Elle déconstruit les clichés autour des femmes maghrébines

"Quand je m'appelle beurette moi-même, j'empêche les autres de m'appeler beurette." Elle veut déconstruire les clichés autour des femmes maghrébines. Et pour le faire, elle se sert d'Instagram. Brut a rencontré Lisa Bouteldja, "beurettocrate" militante.

Elle déconstruit les clichés autour des femmes maghrébines

« Quand je m'appelle beurette moi-même, j'empêche les autres de m'appeler beurette. » Lisa Bouteldja, « beurettocrate » militante, veut déconstruire les clichés autour des femmes maghrébines. Pour le faire, elle se sert d'Instagram.

Retourner le stigmate

Sur le réseau social, Lisa Bouteldja casse l'image accolée aux femmes d'origine maghrébine et combat les clichés autour du mot « beurette ». « Je retourne le stigmate », précise Lisa Bouteldja.

« Si on prend la définition du Larousse, une “beurette”, c’est simplement une descendante d'immigrés nord-africains, qui vit en France et qui a grandi en France » explique Lisa Bouteldja. Cependant, lorsque l'on tape le mot « beurette » sur Google, ce n'est pas ce que l'on trouve… La plupart des résultats de recherche sont liés à des sites pornographiques. « Derrière le mot “beurette”, en fait, il y a une vraie histoire coloniale sur la sexualisation, la fétichisation de la femme orientale », analyse Lisa Bouteldja.

« L'idée de la femme française, c'est la Parisienne »

L’objectif de Lisa Bouteldja : en finir avec les clichés sur les jeunes femmes d’origine maghrébine. « L'idée de la femme française, c'est la Parisienne, la bourgeoise élégante.
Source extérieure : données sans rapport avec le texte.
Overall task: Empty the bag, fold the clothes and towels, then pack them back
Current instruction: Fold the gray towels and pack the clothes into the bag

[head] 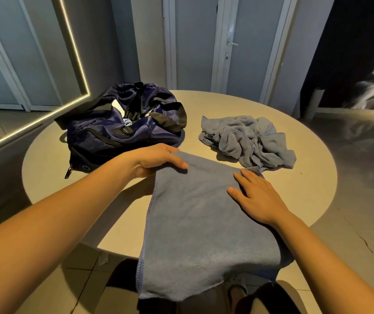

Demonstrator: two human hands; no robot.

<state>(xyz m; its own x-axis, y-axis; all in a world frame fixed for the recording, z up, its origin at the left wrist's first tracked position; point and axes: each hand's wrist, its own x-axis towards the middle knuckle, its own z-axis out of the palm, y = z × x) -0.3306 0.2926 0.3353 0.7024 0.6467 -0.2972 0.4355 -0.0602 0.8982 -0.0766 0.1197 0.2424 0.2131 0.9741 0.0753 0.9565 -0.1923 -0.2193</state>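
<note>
**A:** How will the spread towel [199, 223] handle?

**B:** Soft and light, I'd judge. It looks like plush microfibre with a stitched hem and no stiffness, so it sags wherever nothing carries it. It lies across the near edge of the tabletop [306, 177]: the far half is flat on the surface, and the near half hangs off toward the person's legs.

**A:** Where should one take hold of it?

**B:** At the hemmed corners and edges, since a grab in the middle would only bunch it. The hanging half could drag the rest over the edge, so something ought to pin it down.

**A:** And the hands?

**B:** The left hand [156, 160] pinches the towel's far left corner, thumb on top and fingers apparently tucked under the cloth. The right hand [257, 198] lies flat on the far right part with its fingers straight and slightly spread. It presses down and grasps nothing.

**A:** What lies beyond that?

**B:** A crumpled towel [247, 141] of the same colour is heaped toward the far right edge, just beside the spread one. I can't tell whether they touch. The navy bag [122, 128] sits by the far left edge, unzipped, with something pale showing inside, so it is probably not yet emptied.
</note>
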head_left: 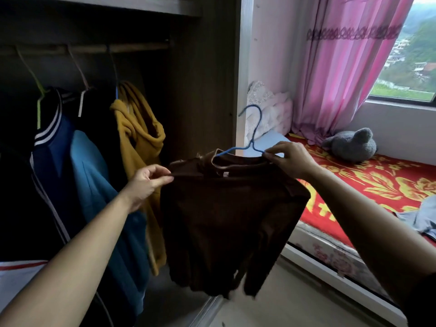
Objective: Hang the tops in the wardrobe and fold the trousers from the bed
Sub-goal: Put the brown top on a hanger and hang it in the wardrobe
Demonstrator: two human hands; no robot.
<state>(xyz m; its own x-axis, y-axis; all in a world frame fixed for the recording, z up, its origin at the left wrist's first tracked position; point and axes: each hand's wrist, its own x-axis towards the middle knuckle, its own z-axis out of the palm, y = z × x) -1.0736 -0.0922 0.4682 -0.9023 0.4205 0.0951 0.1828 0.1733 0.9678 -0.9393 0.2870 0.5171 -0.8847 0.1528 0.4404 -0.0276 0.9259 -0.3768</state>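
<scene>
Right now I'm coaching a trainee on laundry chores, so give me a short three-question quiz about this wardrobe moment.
1. True or false: the brown top already hangs from the wardrobe rail.
2. The hanger inside the top is: A blue, B green, C pink.
3. Which hand pinches the top's shoulder on the yellow hoodie's side?
Key: 1 false; 2 A; 3 the left hand, while the right hand pinches the hanger.
</scene>
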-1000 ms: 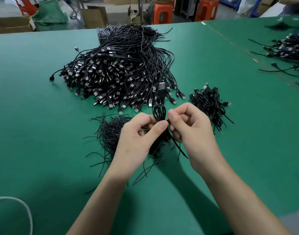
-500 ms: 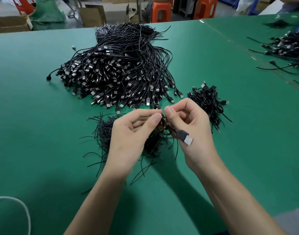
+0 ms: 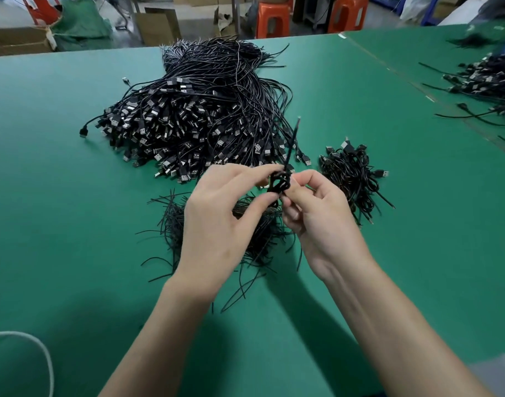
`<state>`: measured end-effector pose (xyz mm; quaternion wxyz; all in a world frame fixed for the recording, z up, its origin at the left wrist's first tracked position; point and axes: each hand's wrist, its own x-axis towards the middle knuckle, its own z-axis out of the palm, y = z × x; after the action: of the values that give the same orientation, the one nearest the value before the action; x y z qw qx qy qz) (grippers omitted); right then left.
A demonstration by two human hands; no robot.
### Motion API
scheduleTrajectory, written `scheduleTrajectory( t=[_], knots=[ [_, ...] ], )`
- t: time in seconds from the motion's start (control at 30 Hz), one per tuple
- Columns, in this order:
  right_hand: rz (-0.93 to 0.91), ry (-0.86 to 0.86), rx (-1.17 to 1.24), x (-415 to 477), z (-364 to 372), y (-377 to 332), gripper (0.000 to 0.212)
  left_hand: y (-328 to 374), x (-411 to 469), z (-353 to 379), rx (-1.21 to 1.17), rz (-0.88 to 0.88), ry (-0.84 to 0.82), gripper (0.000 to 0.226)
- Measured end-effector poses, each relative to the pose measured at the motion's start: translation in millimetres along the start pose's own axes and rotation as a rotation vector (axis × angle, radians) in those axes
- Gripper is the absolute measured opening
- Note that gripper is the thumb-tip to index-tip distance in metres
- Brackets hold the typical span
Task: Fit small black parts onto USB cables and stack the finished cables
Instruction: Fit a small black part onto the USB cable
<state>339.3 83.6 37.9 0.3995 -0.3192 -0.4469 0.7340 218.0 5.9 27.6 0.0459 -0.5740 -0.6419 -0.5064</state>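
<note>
Both grips, left hand (image 3: 216, 222) and right hand (image 3: 320, 222), tight on one coiled black cable (image 3: 278, 183) over the green table (image 3: 73, 239)

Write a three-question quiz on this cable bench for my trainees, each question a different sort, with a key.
1. What do the left hand and the right hand pinch between them? A a pair of scissors; B a coiled black cable; C nothing.
2. True or false: the small stack of coiled cables lies to the right of the big cable pile.
3. Fill in: the loose thin ties lie on the ____ table.
Key: 1 B; 2 true; 3 green.
</note>
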Motion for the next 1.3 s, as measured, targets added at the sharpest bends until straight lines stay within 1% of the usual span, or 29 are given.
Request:
scheduleTrajectory(
  t=[0.07,0.17,0.23,0.3,0.33,0.43,0.5,0.6,0.67,0.73,0.8,0.87,0.93,0.97,1.07,1.2,1.3],
  knots=[
    [-0.014,0.012,-0.020,2.0,0.3,0.4,0.019,-1.4,-5.2,3.2,-0.024,-0.063,0.028,0.032],
    [-0.076,0.026,-0.112,5.4,-0.2,1.2,0.021,0.9,-8.8,3.4,-0.185,-0.206,0.021,0.017],
    [-0.116,0.038,-0.193,6.4,0.1,3.7,0.022,2.9,-8.2,2.4,-0.268,-0.335,-0.019,0.027],
    [-0.156,0.051,-0.264,6.5,1.3,6.5,0.022,2.1,-5.4,0.9,-0.409,-0.465,-0.074,0.032],
    [-0.177,0.056,-0.295,6.6,1.9,7.5,0.021,0.7,-4.0,-0.3,-0.490,-0.515,-0.105,0.031],
    [-0.236,0.057,-0.371,9.0,2.6,7.2,0.022,-4.4,-1.5,-4.8,-0.721,-0.623,-0.172,0.016],
    [-0.264,0.056,-0.393,11.2,2.3,6.7,0.021,-8.0,-2.0,-5.2,-0.840,-0.683,-0.165,0.021],
    [-0.278,0.048,-0.406,12.3,3.0,7.6,0.021,-12.6,-3.3,-3.0,-0.932,-0.753,-0.121,0.043],
    [-0.286,0.040,-0.429,12.9,2.9,7.9,0.023,-13.2,-4.5,-1.3,-0.950,-0.765,-0.096,0.052],
    [-0.290,0.026,-0.448,14.2,2.9,6.7,0.024,-13.6,-6.3,0.9,-0.952,-0.735,-0.065,0.056],
    [-0.267,0.006,-0.429,16.2,2.8,4.8,0.023,-13.6,-5.6,2.4,-0.917,-0.669,-0.031,0.053],
    [-0.227,-0.015,-0.385,18.1,2.7,3.8,0.025,-15.9,-3.2,2.7,-0.823,-0.572,-0.003,0.055],
    [-0.168,-0.029,-0.301,18.8,3.5,3.7,0.028,-18.5,0.2,1.9,-0.734,-0.491,-0.017,0.057],
    [-0.142,-0.030,-0.268,19.0,3.9,3.7,0.026,-18.9,1.4,2.0,-0.714,-0.468,-0.039,0.056],
    [-0.128,-0.031,-0.249,18.7,4.7,4.6,0.016,-19.0,0.8,5.2,-0.745,-0.485,-0.098,0.052],
    [-0.199,-0.023,-0.361,17.0,6.0,8.0,0.018,-20.3,-5.6,11.6,-0.818,-0.533,-0.059,0.033],
    [-0.239,-0.016,-0.446,16.2,5.0,7.5,0.018,-21.2,-8.3,12.1,-0.826,-0.542,-0.050,0.028]
  ],
)
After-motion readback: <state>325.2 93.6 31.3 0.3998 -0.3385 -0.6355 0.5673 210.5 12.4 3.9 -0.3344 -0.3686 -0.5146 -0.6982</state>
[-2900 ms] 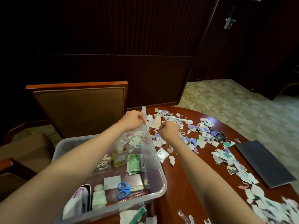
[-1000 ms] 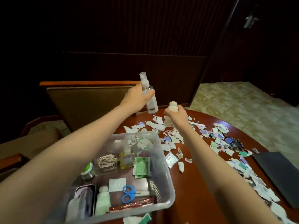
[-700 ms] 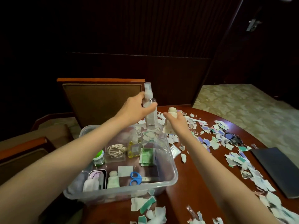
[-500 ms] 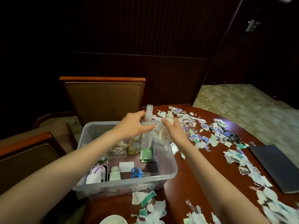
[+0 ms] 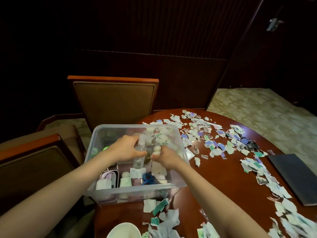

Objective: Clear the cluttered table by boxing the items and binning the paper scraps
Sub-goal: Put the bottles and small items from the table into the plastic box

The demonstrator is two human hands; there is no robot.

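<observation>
A clear plastic box (image 5: 132,190) stands at the left edge of a dark red wooden table (image 5: 221,182). Both my hands are down inside it. My left hand (image 5: 125,149) grips a clear spray bottle (image 5: 139,156), held upright. My right hand (image 5: 165,156) holds a small white tube (image 5: 157,166) by its round cap. On the box floor lie blue scissors (image 5: 148,178), a small white bottle (image 5: 125,180), a tin and a white packet. Torn paper scraps (image 5: 214,140) cover the table to the right.
More scraps (image 5: 161,213) lie in front of the box and along the right side. A dark notebook (image 5: 295,176) lies at the right edge. A white bowl rim (image 5: 123,230) shows at the bottom. Two wooden chairs (image 5: 113,98) stand behind and left of the table.
Both hands lifted the spray bottle and the white tube off the far table, carried them toward me and lowered them into the clear box.
</observation>
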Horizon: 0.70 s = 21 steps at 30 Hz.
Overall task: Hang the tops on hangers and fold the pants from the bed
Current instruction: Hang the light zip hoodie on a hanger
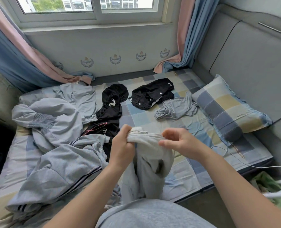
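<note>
I hold a light grey zip-up garment (150, 163) above the bed's near edge. My left hand (122, 143) is clenched on its bunched top by the zipper. My right hand (176, 142) pinches the same top edge a little to the right. The rest of the garment hangs down toward my lap. On the checked bed sheet (192, 163) lie other clothes: a black garment with pink lines (111, 112) at centre, a black garment with white crosses (151, 94) behind it, and small grey shorts (176, 108) to the right.
A rumpled grey-blue quilt (54, 145) with dark stripes covers the bed's left half. A checked pillow (227, 109) leans by the grey padded headboard (251, 63) at right. A white cable (235, 159) runs off the bed's right edge. Curtains hang at both window sides.
</note>
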Each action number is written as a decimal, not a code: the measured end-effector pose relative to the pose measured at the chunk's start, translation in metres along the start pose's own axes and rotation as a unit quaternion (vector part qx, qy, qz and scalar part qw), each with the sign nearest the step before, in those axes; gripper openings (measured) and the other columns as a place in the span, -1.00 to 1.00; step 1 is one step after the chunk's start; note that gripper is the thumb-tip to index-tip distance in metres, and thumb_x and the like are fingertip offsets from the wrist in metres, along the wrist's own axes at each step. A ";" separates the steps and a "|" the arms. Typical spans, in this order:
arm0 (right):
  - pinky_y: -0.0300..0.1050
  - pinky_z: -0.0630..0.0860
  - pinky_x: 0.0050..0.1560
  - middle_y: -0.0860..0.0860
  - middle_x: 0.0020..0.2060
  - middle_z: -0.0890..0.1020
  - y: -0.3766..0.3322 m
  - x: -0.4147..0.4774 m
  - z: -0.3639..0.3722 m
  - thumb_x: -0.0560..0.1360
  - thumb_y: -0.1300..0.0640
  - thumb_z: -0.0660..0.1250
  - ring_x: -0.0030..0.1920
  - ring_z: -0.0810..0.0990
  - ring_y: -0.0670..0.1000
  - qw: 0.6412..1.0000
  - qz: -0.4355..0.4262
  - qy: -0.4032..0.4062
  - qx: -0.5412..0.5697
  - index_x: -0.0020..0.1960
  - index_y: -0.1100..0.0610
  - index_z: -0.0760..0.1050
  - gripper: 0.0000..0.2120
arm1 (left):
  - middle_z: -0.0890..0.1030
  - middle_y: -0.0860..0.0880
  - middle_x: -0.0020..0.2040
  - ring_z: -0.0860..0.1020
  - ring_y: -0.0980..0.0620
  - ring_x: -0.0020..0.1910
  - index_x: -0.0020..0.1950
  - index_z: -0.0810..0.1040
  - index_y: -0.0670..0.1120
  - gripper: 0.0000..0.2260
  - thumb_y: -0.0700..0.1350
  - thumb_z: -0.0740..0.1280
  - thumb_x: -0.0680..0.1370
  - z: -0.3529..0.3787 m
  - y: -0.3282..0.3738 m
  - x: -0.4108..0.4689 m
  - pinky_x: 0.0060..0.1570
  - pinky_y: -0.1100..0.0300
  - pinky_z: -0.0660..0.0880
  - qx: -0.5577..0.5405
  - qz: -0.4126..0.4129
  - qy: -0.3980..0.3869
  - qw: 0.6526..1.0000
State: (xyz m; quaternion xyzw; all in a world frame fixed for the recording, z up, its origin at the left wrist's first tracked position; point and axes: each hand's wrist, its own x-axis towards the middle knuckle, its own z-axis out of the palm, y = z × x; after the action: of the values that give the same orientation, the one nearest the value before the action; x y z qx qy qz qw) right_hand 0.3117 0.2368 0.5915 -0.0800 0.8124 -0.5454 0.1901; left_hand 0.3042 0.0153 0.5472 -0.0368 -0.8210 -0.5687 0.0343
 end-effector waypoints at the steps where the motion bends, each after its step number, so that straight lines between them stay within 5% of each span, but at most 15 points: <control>1: -0.04 0.39 -0.11 -0.03 -0.28 0.53 0.004 -0.001 0.002 0.54 0.12 0.45 -0.22 0.47 -0.06 1.000 0.011 -0.009 -0.012 -0.12 0.14 0.59 -0.88 | 0.53 0.01 -0.29 0.41 0.18 -0.33 -0.16 0.45 -0.08 -0.78 -0.41 0.23 0.41 -0.003 -0.001 0.000 -0.32 0.28 0.32 -0.006 0.009 0.011 1.000; 6: -0.10 0.51 -0.07 -0.03 -0.19 0.66 -0.004 0.001 0.023 0.56 -0.03 0.41 -0.19 0.57 -0.09 0.999 0.026 0.021 -0.025 -0.04 0.06 0.65 -0.84 | 0.53 0.09 -0.30 0.45 0.18 -0.31 -0.15 0.47 -0.06 -0.86 -0.29 0.24 0.40 -0.013 0.006 -0.007 -0.31 0.31 0.35 -0.006 0.058 0.011 0.998; 12: -0.31 0.43 -0.31 -0.14 -0.39 0.57 -0.024 0.014 0.049 0.49 -0.01 0.49 -0.38 0.49 -0.20 0.997 -0.010 0.074 -0.019 -0.17 0.09 0.61 -0.82 | 0.50 0.05 -0.20 0.46 0.05 -0.22 -0.08 0.53 -0.19 -0.82 -0.43 0.36 0.43 -0.023 0.006 -0.004 -0.23 0.22 0.35 0.128 0.152 -0.047 0.979; 17: 0.01 0.56 -0.25 -0.03 -0.39 0.61 -0.028 0.019 0.047 0.48 0.17 0.45 -0.39 0.53 -0.10 0.997 0.005 0.057 -0.058 -0.26 0.11 0.60 -0.85 | 0.50 -0.03 -0.18 0.46 -0.08 -0.20 -0.08 0.53 -0.21 -0.83 -0.44 0.34 0.42 -0.027 0.008 -0.002 -0.24 0.04 0.42 0.159 0.169 -0.057 0.971; 21: -0.04 0.55 -0.34 0.08 -0.43 0.60 -0.027 0.021 0.045 0.43 0.21 0.41 -0.44 0.54 -0.02 0.995 0.064 0.071 -0.030 -0.31 0.13 0.54 -0.85 | 0.51 0.01 -0.15 0.47 -0.06 -0.16 -0.07 0.55 -0.19 -0.78 -0.44 0.29 0.38 -0.028 0.011 0.001 -0.17 0.10 0.43 0.158 0.163 -0.034 0.973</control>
State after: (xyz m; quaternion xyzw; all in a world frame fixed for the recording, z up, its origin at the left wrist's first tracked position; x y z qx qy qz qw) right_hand 0.3085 0.1811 0.5963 0.0055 0.8430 -0.5121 0.1644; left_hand 0.3051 -0.0073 0.5669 -0.1833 -0.8843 -0.4166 0.1041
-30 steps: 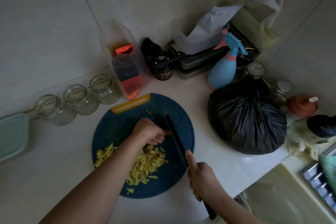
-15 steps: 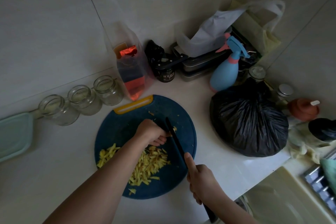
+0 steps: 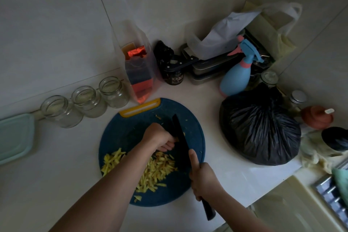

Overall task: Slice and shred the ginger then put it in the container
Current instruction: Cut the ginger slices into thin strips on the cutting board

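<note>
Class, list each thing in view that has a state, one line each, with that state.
left hand, curled, holding down the ginger piece
right hand, gripping the knife
knife, blade over the cutting board
ginger shreds, cut, piled on the board
glass jars, upright, lidless
black bag, gathered shut

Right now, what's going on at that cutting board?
A person is working at a round blue board. The left hand pins a small piece of ginger with curled fingers. The right hand grips a black knife, with the blade set against that piece. A pile of yellow shreds lies on the near side of the board, partly under the left forearm. Three glass jars stand beyond the board to the left.
</note>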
Dès que tu sors de ça, tu es directement catégorisée comme "beurette", cagole, ridicule », dénonce Lisa Bouteldja. La « beurette », est maghrébine, « donc elle inférieure à la femme blanche, et en plus, elle est de classe populaire » ajoute l'influenceuse.

« Le seul endroit où je me sens légitime, c'est la mode. C'est mon art, c'est mon arme. C'est le seul endroit où je me sens libre de m'exprimer comme je l’entends », conclut Lisa Bouteldja.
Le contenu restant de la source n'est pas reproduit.